• **Task statement**
In the data below, find the line containing "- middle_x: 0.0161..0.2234", then set down that line and every later line up to and including the line containing "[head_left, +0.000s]", exactly.

[Recorded data]
★ ★ ★ ★ ★ ★ ★
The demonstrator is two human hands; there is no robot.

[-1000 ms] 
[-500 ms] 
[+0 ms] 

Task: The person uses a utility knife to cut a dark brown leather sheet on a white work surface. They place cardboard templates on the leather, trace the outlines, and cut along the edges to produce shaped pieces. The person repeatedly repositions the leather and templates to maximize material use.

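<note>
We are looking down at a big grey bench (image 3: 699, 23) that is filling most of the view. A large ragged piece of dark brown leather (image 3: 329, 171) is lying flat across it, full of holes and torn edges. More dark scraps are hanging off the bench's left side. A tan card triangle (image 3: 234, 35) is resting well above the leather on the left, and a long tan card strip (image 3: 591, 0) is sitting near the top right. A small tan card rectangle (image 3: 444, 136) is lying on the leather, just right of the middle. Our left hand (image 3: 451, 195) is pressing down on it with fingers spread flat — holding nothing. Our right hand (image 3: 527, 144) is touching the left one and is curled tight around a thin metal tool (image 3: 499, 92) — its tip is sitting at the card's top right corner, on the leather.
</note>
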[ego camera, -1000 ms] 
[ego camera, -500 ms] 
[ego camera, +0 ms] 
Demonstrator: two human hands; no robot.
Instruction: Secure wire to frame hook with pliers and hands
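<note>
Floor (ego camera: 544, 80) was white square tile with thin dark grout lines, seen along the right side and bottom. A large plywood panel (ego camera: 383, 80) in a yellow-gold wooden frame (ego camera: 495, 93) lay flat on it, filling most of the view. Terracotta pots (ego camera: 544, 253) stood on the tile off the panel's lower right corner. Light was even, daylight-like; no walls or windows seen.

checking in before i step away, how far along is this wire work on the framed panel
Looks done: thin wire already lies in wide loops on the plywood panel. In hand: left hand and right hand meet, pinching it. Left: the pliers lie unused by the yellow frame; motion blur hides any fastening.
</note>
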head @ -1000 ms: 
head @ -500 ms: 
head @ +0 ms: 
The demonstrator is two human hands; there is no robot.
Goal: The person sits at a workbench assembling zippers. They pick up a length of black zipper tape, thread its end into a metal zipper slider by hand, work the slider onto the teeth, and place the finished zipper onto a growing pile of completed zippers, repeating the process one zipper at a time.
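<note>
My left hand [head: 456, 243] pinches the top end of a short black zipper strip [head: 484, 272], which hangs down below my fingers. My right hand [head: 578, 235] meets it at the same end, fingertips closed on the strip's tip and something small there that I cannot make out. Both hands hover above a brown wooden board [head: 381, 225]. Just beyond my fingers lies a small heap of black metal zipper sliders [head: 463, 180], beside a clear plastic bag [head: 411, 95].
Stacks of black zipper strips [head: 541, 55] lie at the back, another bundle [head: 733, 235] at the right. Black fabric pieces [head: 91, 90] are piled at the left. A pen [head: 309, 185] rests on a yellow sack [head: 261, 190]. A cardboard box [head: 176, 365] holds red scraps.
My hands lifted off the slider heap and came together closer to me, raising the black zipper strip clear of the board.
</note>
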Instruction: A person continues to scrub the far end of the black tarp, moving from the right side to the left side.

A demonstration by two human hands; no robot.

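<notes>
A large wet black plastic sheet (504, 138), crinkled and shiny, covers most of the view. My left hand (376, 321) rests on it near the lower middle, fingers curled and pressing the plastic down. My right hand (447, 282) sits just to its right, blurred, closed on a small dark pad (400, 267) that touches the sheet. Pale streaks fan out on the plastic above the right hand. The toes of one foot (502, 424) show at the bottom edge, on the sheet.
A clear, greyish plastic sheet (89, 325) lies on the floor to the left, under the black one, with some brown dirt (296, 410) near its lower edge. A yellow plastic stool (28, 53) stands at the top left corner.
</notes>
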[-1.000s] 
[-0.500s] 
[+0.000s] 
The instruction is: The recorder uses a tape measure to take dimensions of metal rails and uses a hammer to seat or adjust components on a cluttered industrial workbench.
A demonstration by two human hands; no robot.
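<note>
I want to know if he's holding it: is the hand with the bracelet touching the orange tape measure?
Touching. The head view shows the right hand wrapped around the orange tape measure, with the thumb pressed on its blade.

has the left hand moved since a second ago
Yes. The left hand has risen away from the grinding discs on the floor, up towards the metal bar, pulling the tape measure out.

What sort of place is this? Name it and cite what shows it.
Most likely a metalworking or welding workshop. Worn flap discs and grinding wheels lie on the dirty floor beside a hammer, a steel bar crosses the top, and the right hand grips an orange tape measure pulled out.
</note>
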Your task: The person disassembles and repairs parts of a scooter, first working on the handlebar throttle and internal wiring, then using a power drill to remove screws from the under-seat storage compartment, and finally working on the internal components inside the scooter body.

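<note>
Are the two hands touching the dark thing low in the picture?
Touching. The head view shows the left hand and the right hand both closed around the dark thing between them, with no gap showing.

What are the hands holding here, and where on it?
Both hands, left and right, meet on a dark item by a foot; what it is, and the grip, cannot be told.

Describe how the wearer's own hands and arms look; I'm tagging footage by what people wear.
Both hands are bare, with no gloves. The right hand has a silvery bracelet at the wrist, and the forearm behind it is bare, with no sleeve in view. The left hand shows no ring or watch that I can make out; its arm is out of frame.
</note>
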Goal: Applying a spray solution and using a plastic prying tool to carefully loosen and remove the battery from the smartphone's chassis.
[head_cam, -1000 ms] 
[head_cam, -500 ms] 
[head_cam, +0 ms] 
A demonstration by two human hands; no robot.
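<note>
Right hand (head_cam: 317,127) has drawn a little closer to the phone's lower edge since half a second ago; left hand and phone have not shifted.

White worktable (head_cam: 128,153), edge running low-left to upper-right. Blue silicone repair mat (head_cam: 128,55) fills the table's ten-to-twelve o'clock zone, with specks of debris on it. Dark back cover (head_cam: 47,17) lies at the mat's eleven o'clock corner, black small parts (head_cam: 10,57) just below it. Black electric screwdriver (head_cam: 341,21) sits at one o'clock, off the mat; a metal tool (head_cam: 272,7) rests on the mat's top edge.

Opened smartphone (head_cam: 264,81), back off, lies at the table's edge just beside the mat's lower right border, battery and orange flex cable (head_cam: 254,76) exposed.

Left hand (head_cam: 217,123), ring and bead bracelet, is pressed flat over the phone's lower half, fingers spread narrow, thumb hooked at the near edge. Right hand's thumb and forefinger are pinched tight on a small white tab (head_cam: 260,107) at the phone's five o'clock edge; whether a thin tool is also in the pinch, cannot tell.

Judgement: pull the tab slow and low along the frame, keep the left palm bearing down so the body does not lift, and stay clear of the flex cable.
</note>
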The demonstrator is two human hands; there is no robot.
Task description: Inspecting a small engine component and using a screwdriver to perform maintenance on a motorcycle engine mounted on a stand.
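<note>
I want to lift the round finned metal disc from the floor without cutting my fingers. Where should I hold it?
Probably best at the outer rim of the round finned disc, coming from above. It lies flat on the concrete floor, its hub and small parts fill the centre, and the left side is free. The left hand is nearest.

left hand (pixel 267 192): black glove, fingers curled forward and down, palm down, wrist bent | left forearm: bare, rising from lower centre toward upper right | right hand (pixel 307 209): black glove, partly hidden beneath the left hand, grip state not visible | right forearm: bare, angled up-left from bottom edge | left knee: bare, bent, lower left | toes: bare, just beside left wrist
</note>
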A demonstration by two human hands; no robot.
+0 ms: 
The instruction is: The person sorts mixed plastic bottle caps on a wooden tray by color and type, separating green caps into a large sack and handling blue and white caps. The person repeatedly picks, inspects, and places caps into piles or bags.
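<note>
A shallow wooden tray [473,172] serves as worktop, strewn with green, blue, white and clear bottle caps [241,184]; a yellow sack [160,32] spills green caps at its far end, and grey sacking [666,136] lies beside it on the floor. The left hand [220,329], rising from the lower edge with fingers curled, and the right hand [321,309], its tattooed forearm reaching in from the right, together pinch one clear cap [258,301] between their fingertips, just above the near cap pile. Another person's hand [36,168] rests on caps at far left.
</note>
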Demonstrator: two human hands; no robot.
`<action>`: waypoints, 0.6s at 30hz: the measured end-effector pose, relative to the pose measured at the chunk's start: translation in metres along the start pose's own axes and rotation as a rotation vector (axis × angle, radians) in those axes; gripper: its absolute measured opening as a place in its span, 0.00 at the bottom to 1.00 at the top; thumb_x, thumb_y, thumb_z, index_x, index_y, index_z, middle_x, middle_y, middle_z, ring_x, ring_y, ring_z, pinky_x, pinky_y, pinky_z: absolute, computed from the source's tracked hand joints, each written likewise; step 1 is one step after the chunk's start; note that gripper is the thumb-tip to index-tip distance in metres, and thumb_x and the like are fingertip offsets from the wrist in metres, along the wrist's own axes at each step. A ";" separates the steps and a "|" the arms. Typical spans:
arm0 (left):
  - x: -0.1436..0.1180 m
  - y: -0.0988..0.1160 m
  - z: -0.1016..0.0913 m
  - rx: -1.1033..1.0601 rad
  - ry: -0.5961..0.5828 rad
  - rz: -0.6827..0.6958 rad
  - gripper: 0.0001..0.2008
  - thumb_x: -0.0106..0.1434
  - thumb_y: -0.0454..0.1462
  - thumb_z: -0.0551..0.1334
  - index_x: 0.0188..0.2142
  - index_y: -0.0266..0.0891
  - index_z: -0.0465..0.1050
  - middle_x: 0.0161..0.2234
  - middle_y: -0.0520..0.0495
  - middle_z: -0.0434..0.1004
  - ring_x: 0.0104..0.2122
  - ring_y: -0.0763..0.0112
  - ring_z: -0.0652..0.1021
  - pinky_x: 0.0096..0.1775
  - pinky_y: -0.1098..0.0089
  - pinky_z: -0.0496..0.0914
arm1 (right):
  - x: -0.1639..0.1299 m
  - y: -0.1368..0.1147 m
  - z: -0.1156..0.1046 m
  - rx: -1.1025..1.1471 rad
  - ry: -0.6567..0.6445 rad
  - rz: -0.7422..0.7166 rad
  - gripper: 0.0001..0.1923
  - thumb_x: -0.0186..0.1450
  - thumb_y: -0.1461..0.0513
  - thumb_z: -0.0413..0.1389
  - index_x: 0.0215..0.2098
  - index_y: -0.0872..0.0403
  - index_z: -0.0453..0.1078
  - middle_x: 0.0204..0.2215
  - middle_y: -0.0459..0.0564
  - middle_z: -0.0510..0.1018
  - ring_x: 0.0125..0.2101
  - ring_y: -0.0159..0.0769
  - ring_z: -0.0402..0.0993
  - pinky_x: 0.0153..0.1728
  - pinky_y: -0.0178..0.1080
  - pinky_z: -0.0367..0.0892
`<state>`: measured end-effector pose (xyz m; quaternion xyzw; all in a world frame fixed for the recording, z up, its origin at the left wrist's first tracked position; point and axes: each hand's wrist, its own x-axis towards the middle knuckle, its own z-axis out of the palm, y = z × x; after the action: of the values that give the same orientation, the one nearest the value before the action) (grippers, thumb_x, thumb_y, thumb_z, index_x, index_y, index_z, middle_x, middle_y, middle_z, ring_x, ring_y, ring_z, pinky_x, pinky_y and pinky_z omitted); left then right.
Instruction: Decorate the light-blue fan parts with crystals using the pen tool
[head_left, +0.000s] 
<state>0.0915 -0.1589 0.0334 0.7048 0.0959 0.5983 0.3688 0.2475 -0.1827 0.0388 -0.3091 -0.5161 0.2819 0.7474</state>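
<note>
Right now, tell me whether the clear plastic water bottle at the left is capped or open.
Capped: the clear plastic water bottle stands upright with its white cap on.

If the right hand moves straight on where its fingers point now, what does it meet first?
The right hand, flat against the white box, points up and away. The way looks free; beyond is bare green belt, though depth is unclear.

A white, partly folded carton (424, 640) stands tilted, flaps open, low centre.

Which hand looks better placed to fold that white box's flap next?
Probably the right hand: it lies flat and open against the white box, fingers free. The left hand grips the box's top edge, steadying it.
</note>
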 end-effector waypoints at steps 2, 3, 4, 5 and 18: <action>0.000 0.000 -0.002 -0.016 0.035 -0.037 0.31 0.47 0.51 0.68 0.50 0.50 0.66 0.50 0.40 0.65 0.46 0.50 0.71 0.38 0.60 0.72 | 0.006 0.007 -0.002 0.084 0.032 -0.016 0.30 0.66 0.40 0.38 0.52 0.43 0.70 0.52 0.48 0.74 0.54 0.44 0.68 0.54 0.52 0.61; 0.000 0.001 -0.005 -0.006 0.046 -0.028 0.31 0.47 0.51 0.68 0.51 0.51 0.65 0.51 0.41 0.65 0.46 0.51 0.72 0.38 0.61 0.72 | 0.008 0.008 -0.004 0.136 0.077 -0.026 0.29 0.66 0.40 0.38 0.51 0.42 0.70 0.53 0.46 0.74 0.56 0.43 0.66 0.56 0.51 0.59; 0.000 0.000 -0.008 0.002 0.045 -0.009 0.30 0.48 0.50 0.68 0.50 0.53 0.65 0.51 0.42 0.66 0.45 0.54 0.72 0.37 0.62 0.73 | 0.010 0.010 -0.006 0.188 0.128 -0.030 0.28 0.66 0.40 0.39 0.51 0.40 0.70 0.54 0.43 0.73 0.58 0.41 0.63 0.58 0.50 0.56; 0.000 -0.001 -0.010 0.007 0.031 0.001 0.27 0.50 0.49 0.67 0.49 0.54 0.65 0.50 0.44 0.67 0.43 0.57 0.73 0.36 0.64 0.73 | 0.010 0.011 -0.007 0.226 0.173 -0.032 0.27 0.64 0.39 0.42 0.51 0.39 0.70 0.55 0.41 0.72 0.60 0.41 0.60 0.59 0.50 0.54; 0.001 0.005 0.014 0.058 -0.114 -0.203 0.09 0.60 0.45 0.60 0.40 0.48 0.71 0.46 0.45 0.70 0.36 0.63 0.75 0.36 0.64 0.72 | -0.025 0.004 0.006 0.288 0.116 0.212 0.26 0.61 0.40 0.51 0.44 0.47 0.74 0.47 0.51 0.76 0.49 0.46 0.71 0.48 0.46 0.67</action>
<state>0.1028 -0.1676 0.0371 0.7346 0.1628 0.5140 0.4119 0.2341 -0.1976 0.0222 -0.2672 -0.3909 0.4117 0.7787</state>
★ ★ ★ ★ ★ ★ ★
• **Answer to the exercise**
  - middle_x: 0.0161..0.2234
  - middle_y: -0.0520..0.0495
  - middle_z: -0.0434..0.1004
  - ring_x: 0.0104..0.2122
  - ring_y: -0.0763..0.0112
  - ring_z: -0.0652..0.1021
  - pinky_x: 0.0096..0.1775
  - pinky_y: -0.1098..0.0089
  - pinky_z: -0.0496..0.0914
arm1 (right):
  - x: -0.1639..0.1299 m
  - y: -0.1368..0.1147 m
  - z: -0.1156..0.1046 m
  - rx: -1.1025..1.1471 rad
  - ry: -0.6567..0.6445 rad
  - rz: -0.7422..0.7166 rad
  - gripper: 0.0001..0.1923
  - thumb_x: -0.0186..0.1450
  - thumb_y: -0.1461..0.0513
  - thumb_z: -0.0413..0.1389
  - index_x: 0.0215..0.2098
  - index_y: -0.0872..0.0403
  - index_z: -0.0453..0.1078
  - middle_x: 0.0204..0.2215
  - middle_y: -0.0459..0.0564
  - middle_z: -0.0510..0.1018
  - ring_x: 0.0125..0.2101
  - ring_y: -0.0159..0.0769
  - ring_z: -0.0402..0.0993
  - pinky_x: 0.0153..0.1728
  - pinky_y: -0.0178..0.1080
  - pinky_z: -0.0367..0.0892
`<state>`: measured end-effector pose (xyz m; quaternion xyzw; all in a world frame fixed for the recording, z up, its origin at the left wrist's first tracked position; point and axes: each hand's wrist, its own x-axis towards the middle knuckle, its own z-axis out of the palm, y = z × x; after the action: of the values that give the same orientation, the one nearest the value before the action) (grippers, thumb_x, thumb_y, thumb_z, index_x, index_y, index_z, middle_x, middle_y, middle_z, ring_x, ring_y, ring_z, pinky_x, pinky_y and pinky_z omitted); left then right.
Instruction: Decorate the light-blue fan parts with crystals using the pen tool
[head_left, +0.000s] 

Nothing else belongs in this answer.